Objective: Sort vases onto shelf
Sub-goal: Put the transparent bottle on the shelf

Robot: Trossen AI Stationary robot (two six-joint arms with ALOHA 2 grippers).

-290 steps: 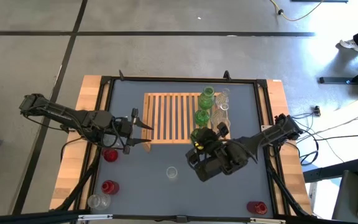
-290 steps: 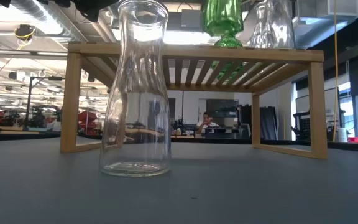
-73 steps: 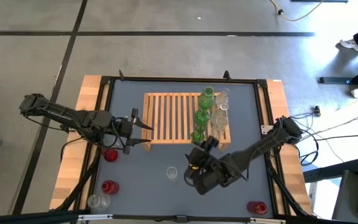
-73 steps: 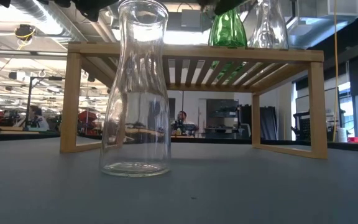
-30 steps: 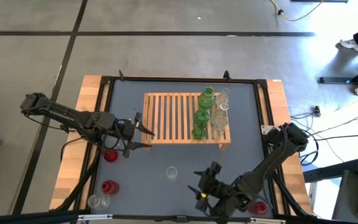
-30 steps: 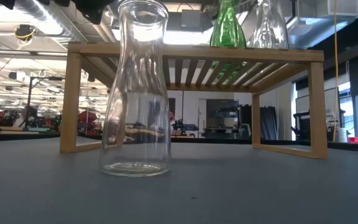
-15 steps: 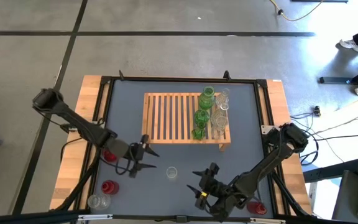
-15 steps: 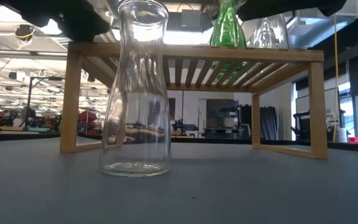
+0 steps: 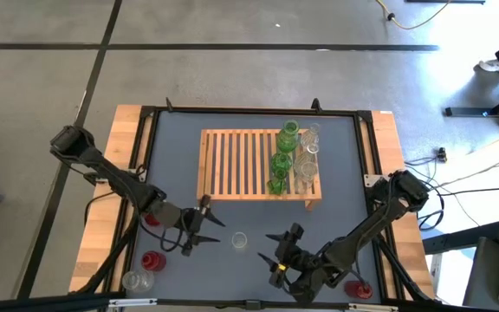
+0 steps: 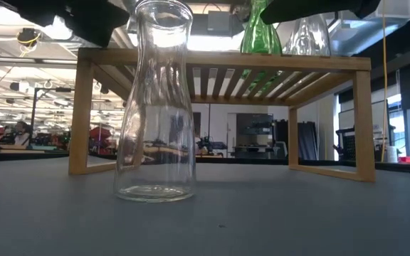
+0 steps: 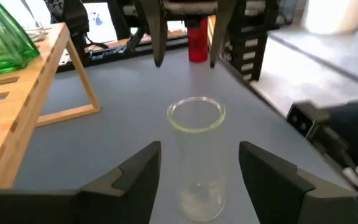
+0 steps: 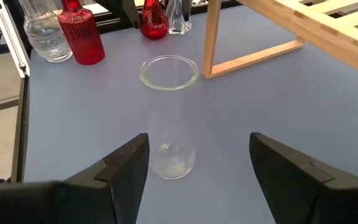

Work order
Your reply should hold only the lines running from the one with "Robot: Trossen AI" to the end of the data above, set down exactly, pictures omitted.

Written answer
Robot: Trossen AI Stationary robot (two six-joint arms with ALOHA 2 grippers).

-290 steps: 
-290 steps: 
-73 steps: 
-73 steps: 
-30 steps: 
-30 steps: 
-15 steps: 
-15 steps: 
+0 steps: 
+0 steps: 
+0 steps: 
+0 steps: 

With this, the exercise is done.